As a paramedic and EMS consultant, Michael Marsh knows an emergency when he sees one — at least until a burst appendix turned into a crisis of his own last spring.
Before the pandemic, Michael might not have delayed going to Methodist Mansfield Medical Center when he found himself delirious with pain, feverish, and unable to keep food down.
“There were times where I was 10 out of 10 on a pain scale, bent over in a fetal position,” he says of his ordeal in May 2021.
As ill as he was, the one-time operations manager for American Medical Response Arlington didn’t want to take a bed from a COVID-19 patient in need, or risk catching the virus himself. So he waited, never suspecting his appendix had burst.
“I didn’t realize how close to death I really was,” he says. “It was a pretty big wake-up call.”
WHEN RELIEF IS A BAD SIGN
Shrugging off the warning signs is not uncommon among men who suffer from appendicitis, says Andrew Standerwick, MD, general and bariatric surgeon on the medical staff at Methodist Mansfield.
Michael, 46, first felt poorly on a flight back from Cancun with his wife. An adventurous eater, he chalked it up to a meal in Mexico. A doctor he saw remotely prescribed an antibiotic for salmonella.
In the coming days, his health deteriorated from feeling rundown to suffering diarrhea, vomiting, and stomach pain. Nothing changed until more than a week after his return from abroad — when, suddenly, he felt “amazing.”
It turns out he felt better only because his inflamed appendix had broken open, thus relieving the pressure. And his health was about to get much worse.
CHOOSING A HOSPITAL
After the pain returned, Michael still refused to go to the hospital, even though he had a 102-degree fever and was immobilized by misery.
“I felt like someone was stabbing me with a hot poker,” he says.
His boss at the EMS company suggested he needed fluids and had a paramedic bring an IV to him over the weekend.
“My wife said, ‘You’re sick, go lie down, and tomorrow we’re going to take you to the doctor,’” Michael recalls. “The next thing I know I’m looking up at a bright light and one of my own paramedics who works for me.”
Michael had come to after passing out, but he was lucid enough to ask the paramedic to take him to Methodist Mansfield.
“I knew [EMS coordinator] Karen Yates and the staff, and I felt very safe to go there,” he says. “If someone is going to look out for me, this is going to be the place.”
It was Andrew Armstrong (left) who rushed Michael to Methodist Mansfield after his appendix burst.

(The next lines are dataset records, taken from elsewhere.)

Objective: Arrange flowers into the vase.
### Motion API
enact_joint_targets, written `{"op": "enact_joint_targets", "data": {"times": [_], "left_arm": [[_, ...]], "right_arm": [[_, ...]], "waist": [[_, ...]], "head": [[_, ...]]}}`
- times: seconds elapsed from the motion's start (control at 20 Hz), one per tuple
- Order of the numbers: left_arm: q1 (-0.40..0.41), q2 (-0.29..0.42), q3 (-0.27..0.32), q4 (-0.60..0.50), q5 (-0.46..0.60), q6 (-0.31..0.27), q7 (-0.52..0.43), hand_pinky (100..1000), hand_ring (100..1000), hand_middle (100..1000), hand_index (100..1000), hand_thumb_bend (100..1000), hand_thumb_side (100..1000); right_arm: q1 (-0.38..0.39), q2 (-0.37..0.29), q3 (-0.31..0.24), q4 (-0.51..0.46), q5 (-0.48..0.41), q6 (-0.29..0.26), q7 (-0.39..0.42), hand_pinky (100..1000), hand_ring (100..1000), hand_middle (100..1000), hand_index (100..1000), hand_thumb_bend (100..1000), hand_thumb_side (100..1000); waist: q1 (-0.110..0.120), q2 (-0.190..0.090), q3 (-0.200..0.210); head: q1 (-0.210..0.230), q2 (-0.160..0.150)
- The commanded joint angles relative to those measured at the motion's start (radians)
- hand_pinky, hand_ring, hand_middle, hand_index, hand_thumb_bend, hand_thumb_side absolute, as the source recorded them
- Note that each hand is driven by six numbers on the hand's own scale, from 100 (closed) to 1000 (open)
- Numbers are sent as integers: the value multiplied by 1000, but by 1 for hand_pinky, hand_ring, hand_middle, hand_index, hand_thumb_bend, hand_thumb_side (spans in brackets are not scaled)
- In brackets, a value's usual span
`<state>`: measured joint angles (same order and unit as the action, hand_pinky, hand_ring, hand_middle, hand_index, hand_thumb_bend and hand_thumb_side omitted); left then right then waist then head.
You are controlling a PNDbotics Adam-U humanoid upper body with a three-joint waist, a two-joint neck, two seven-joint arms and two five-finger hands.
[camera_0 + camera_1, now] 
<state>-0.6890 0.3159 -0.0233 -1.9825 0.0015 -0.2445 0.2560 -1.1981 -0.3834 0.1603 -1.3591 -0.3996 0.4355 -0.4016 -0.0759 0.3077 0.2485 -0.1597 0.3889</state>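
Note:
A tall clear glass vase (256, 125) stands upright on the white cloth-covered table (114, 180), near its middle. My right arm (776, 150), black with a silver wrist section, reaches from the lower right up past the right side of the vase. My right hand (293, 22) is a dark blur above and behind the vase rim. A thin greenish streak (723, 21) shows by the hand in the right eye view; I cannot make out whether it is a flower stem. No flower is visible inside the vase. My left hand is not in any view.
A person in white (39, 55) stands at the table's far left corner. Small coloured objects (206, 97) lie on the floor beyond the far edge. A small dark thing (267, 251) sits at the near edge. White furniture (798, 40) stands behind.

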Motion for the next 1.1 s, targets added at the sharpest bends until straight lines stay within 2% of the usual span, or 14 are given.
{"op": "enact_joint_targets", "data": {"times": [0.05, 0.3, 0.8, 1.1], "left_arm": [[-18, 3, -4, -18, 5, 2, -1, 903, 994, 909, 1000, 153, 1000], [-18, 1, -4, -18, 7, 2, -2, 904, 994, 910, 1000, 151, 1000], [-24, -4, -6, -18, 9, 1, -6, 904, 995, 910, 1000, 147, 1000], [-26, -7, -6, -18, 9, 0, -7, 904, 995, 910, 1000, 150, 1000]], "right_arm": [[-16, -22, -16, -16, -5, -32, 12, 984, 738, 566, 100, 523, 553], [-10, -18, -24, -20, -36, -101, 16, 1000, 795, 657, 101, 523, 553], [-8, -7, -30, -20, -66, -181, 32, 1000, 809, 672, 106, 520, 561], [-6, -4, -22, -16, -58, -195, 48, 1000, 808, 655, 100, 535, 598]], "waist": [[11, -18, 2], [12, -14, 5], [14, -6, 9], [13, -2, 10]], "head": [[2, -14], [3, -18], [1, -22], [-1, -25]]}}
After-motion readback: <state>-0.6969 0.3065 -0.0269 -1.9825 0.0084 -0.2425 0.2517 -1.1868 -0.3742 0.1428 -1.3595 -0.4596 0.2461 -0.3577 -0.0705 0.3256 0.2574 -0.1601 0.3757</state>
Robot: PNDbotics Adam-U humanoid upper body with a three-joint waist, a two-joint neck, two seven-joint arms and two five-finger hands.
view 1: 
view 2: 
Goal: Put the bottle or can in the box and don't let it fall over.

FIXING THE INFECTION FIRST
A CT scan of Michael’s abdomen and pelvis revealed the perforated appendix and two abscesses, one of them bigger than a racquetball.
Severe sepsis elevated the risk of removing the appendix, so Dr. Standerwick opted to wait until the abscesses were drained. Marsh was treated with an extensive course of intravenous antibiotics.
Had Marsh delayed treatment much longer, the sepsis could have entered his bloodstream and killed him, says Shantala Samart, MD, infectious disease specialist on the medical staff at Methodist Mansfield.
“When you have something unusual, some symptoms that last for more than a day or two, then it is time to call a doctor,” she says.
After an interventional radiologist placed tubes to drain the abscesses, Michael spent a week at Methodist Mansfield before being sent home to heal with IV antibiotics. When the infections subsided, the surgical team removed the appendix using minimally invasive laparoscopic surgery.
“The room and the staff were awesome,” Michael says. “I had the most amazing customer service I’ve ever had in my entire life.”